In "Coming to Grips with Huckleberry Finn", Tom Quirk traces the history of "Adventures of Huckleberry Finn" from its inception in 1876 to its problematic presence in today's American culture. By approaching Twain's novel from several quite different perspectives, Quirk reveals how the author's imagination worked and why this novel has affected so many people for so long and in so many curious ways.;The variety of approaches to the novel in these essays demonstrates that there are many ways to come to grips with "Huckleberry Finn". In the introduction, Quirk offers a summary of the significant changes in our understanding of the novel that have resulted from the discovery of over 600 manuscript pages in California. He then inquires into the genesis of the book and measures the author's imaginative involvement with his hero by studying the novel in the context of Twain's autobiographical writings.
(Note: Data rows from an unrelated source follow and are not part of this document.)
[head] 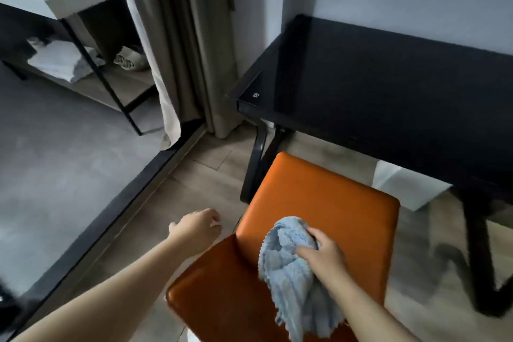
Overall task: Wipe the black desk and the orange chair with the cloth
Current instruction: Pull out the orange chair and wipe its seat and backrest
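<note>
On the smooth orange chair [319,203] seat, right hand [323,251] fingers gripping bunched, ribbed blue cloth [288,264], left hand [198,228] hovering beside, fingers loosely spread, glossy black bench [388,86] standing behind.

desk top [388,86]: glossy black, likely glass. chair seat [319,197]: smooth orange leather-like upholstery, slight sheen. cloth [288,258]: pale blue, ribbed, fluffy microfibre. floor [211,175]: matt wood-look planks.
</note>
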`<move>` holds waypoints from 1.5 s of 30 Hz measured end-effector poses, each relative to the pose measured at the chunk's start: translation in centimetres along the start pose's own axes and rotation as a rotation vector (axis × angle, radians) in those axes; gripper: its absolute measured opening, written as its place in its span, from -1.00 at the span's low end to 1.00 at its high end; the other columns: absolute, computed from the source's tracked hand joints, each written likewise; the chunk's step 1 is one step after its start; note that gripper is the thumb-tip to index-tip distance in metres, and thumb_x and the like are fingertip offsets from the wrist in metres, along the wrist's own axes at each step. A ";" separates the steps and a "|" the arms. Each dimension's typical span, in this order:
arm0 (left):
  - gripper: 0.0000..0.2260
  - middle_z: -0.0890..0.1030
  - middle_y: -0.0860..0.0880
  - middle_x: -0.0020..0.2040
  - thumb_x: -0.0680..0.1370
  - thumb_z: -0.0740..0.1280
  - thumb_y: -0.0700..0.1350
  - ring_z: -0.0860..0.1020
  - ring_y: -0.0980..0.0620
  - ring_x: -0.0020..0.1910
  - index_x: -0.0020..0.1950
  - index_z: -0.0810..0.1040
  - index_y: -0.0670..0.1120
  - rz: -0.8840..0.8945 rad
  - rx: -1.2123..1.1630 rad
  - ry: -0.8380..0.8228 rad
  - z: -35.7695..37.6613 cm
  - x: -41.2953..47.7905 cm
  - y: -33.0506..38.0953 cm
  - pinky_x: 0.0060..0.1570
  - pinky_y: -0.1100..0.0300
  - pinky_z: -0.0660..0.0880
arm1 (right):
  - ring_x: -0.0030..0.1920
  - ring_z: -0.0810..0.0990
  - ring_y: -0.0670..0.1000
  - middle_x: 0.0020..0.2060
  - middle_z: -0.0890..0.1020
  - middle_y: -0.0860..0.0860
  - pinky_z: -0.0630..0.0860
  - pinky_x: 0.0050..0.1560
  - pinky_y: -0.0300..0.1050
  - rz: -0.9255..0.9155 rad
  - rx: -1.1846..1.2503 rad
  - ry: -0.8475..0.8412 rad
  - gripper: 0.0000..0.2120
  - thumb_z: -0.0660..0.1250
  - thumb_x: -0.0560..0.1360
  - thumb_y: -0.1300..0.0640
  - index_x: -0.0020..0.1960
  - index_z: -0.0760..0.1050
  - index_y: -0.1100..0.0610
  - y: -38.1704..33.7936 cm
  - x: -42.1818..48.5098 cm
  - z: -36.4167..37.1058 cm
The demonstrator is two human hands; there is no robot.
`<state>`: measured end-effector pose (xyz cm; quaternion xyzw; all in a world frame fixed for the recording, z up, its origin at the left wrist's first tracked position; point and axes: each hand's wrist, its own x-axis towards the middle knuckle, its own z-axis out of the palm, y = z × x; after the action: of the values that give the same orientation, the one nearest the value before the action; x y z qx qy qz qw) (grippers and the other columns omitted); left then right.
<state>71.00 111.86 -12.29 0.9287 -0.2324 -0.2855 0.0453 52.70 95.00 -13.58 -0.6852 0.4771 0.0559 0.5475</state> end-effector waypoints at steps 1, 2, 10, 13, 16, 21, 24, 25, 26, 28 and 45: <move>-0.71 0.48 0.06 0.29 0.60 0.17 0.05 0.43 0.01 0.27 0.31 0.40 0.09 0.031 0.031 -0.054 -0.2 0.6 -0.6 0.27 0.02 0.33 | 0.02 0.58 0.00 0.01 0.60 -0.07 0.53 0.05 -0.05 0.028 0.028 0.040 -0.50 0.39 0.38 0.17 0.30 0.45 -0.03 -0.1 -0.2 0.5; -0.69 0.46 0.04 0.31 0.60 0.17 0.06 0.43 0.01 0.28 0.33 0.39 0.08 0.064 0.063 -0.108 -0.3 1.0 -1.2 0.28 0.04 0.35 | -0.01 0.59 -0.01 -0.05 0.60 -0.09 0.54 0.02 -0.07 0.053 0.046 0.072 -0.54 0.39 0.38 0.19 0.27 0.47 -0.02 -0.2 -0.4 1.0; -0.66 0.50 -0.03 0.27 0.59 0.22 0.02 0.51 0.01 0.17 0.35 0.41 -0.02 0.159 0.025 -0.302 -0.1 3.2 -4.0 0.12 0.22 0.46 | -0.22 0.52 -0.10 -0.20 0.59 -0.08 0.41 -0.26 -0.22 0.124 0.083 0.124 -0.74 0.33 0.40 0.28 -0.09 0.45 -0.07 -1.6 -2.4 5.5; -0.70 0.53 0.00 0.10 0.58 0.21 -0.02 0.52 0.04 0.01 0.30 0.45 -0.01 0.136 -0.048 -0.352 1.1 3.8 -3.1 -0.05 0.26 0.45 | -0.22 0.50 -0.11 -0.19 0.57 -0.08 0.38 -0.27 -0.22 0.188 -0.027 0.105 -0.80 0.33 0.39 0.21 -0.09 0.44 -0.06 -0.6 -2.1 5.9; -0.65 0.53 -0.07 0.20 0.58 0.20 -0.05 0.54 -0.02 0.09 0.37 0.36 -0.02 0.168 -0.053 -0.390 2.4 4.3 -2.6 0.03 0.19 0.50 | -0.18 0.52 -0.08 -0.19 0.55 -0.11 0.37 -0.26 -0.23 0.232 -0.140 -0.042 -0.84 0.29 0.40 0.16 -0.13 0.41 -0.09 0.2 -0.9 6.8; -0.64 0.47 -0.15 0.31 0.60 0.13 -0.08 0.48 -0.12 0.24 0.39 0.26 -0.11 0.096 0.012 -0.466 5.8 5.6 -3.2 0.14 0.14 0.42 | 0.28 0.42 0.15 0.31 0.43 0.08 0.36 0.29 0.06 0.330 -0.457 -0.410 -0.60 0.08 0.43 -0.22 0.19 0.42 -0.10 1.6 2.6 11.6; -0.68 0.54 -0.12 0.23 0.60 0.09 0.00 0.53 -0.08 0.16 0.27 0.43 -0.12 0.005 -0.062 -0.561 8.2 7.3 -4.2 0.12 0.16 0.43 | 0.41 0.22 0.23 0.44 0.23 0.08 0.20 0.37 0.15 0.352 -0.566 -0.460 -0.48 0.00 0.44 -0.31 0.35 0.26 -0.16 1.6 4.5 12.9; -0.68 0.55 -0.12 0.22 0.62 0.08 -0.02 0.53 -0.08 0.16 0.25 0.45 -0.13 -0.023 -0.087 -0.561 8.7 7.9 -4.3 0.12 0.16 0.42 | 0.43 0.19 0.22 0.46 0.21 0.06 0.17 0.38 0.16 0.332 -0.556 -0.463 -0.45 0.01 0.45 -0.32 0.39 0.21 -0.17 1.8 5.1 13.1; -0.69 0.54 -0.13 0.22 0.64 0.06 -0.05 0.53 -0.09 0.16 0.25 0.45 -0.14 -0.061 -0.107 -0.551 9.1 8.5 -4.4 0.13 0.16 0.42 | 0.44 0.16 0.22 0.48 0.19 0.03 0.15 0.39 0.17 0.314 -0.550 -0.473 -0.40 0.01 0.43 -0.35 0.42 0.16 -0.20 2.2 5.6 13.3; -0.71 0.56 -0.21 0.19 0.65 0.06 -0.12 0.53 -0.12 0.08 0.21 0.50 -0.17 -0.139 -0.233 -0.517 9.9 9.6 -4.4 0.13 0.11 0.45 | 0.47 0.09 0.22 0.52 0.10 -0.01 0.10 0.42 0.20 0.330 -0.546 -0.500 -0.36 0.04 0.45 -0.38 0.47 0.05 -0.23 3.4 6.7 13.5; -0.69 0.55 -0.14 0.13 0.55 0.10 -0.19 0.54 -0.11 -0.02 0.26 0.43 -0.06 -0.192 -0.177 -0.486 14.4 16.7 -3.1 -0.04 0.14 0.50 | 0.19 0.53 0.12 0.24 0.52 0.00 0.43 0.07 -0.06 0.204 -0.404 0.020 -0.46 0.29 0.45 -0.01 0.38 0.19 -0.14 7.7 13.2 14.5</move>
<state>76.50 107.65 -33.42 0.8431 -0.1215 -0.5221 0.0418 60.76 99.30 -32.57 -0.7296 0.5286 0.1987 0.3857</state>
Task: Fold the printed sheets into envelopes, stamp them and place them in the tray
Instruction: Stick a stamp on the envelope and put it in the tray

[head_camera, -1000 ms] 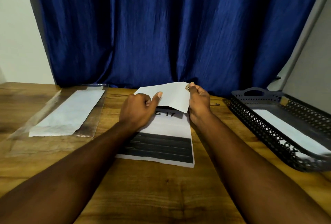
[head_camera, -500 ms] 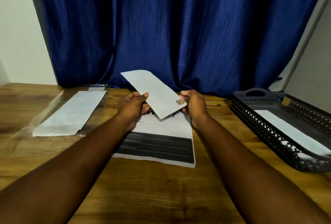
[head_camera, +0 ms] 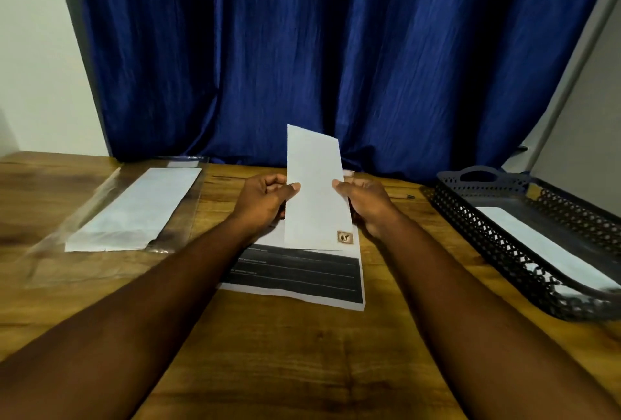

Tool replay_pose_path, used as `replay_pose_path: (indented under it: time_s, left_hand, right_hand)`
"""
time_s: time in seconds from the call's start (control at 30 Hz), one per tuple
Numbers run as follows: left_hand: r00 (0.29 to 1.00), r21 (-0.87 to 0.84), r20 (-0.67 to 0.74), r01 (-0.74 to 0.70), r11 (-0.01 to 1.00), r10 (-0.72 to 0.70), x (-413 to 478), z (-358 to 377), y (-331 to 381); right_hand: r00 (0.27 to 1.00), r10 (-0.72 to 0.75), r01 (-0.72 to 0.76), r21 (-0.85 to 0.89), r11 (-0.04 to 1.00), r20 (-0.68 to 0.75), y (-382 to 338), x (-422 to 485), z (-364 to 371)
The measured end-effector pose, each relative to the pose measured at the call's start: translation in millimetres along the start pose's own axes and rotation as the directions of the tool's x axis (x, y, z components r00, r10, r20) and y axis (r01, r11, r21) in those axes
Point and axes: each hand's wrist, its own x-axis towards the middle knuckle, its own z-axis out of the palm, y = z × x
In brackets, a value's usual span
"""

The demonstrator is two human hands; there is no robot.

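A white envelope (head_camera: 316,191) stands upright above the middle of the table, with a small brown stamp (head_camera: 344,237) at its lower right corner. My left hand (head_camera: 265,201) pinches its left edge and my right hand (head_camera: 366,201) grips its right edge. Under it lies a stack of printed sheets (head_camera: 302,275) with dark printed bands. A black lattice tray (head_camera: 524,245) sits at the right with a white envelope (head_camera: 537,248) lying inside.
A clear plastic sleeve with white envelopes (head_camera: 134,211) lies at the left of the wooden table (head_camera: 285,352). A blue curtain (head_camera: 336,50) hangs close behind the table. A thin pen-like object (head_camera: 405,197) lies between the sheets and the tray.
The envelope was lifted off the printed sheets and turned from lying slanted to standing upright, its stamped corner now low at the right. Both hands kept hold of it.
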Motion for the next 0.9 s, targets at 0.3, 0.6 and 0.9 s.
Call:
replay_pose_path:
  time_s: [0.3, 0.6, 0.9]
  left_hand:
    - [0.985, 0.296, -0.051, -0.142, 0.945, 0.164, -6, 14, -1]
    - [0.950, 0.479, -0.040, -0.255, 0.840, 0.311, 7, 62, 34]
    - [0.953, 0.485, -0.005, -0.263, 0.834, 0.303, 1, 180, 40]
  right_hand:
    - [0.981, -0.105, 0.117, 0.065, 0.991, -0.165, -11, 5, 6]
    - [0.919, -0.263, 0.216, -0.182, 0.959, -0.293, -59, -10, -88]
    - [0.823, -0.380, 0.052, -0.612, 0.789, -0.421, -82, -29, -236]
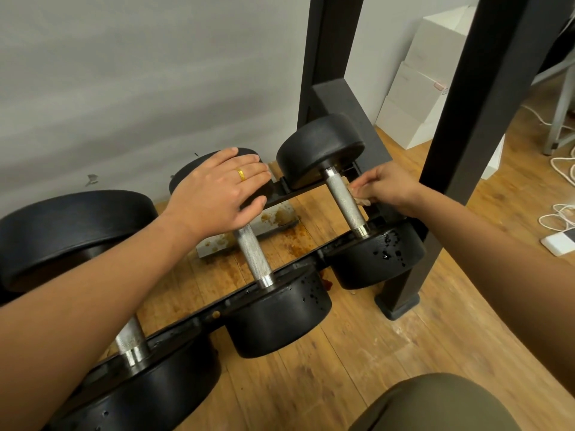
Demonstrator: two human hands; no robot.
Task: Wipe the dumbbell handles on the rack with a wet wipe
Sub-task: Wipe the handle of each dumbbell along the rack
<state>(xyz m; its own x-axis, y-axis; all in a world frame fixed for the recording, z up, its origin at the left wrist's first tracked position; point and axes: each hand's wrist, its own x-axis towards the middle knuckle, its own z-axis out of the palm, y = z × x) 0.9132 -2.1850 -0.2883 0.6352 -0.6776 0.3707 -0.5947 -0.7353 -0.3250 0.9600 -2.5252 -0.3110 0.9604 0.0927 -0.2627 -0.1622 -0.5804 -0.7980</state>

Quirk also explores Twain's ambivalent relationship to another of the novel's characters, the escaped slave, Jim. He examines the special association Huckleberry Finn bears to 19th-century realism and contemplates the double legacy the book has bequeathed to later American writers, including Willa Cather, Ring Lardner and Langston Hughes. Finally, he asks, "Is 'Huckleberry Finn' politically correct?" and measures the book against current ideological opinion.;The book offers a lucid history of the imagination of Mark Twain as it is disclosed in "Huckleberry Finn", a book that has had diverse effects on readers and writers for over 100 years. "Coming to Grips with 'Hucklebery Finn'" should be valuable to students and scholars of American literature.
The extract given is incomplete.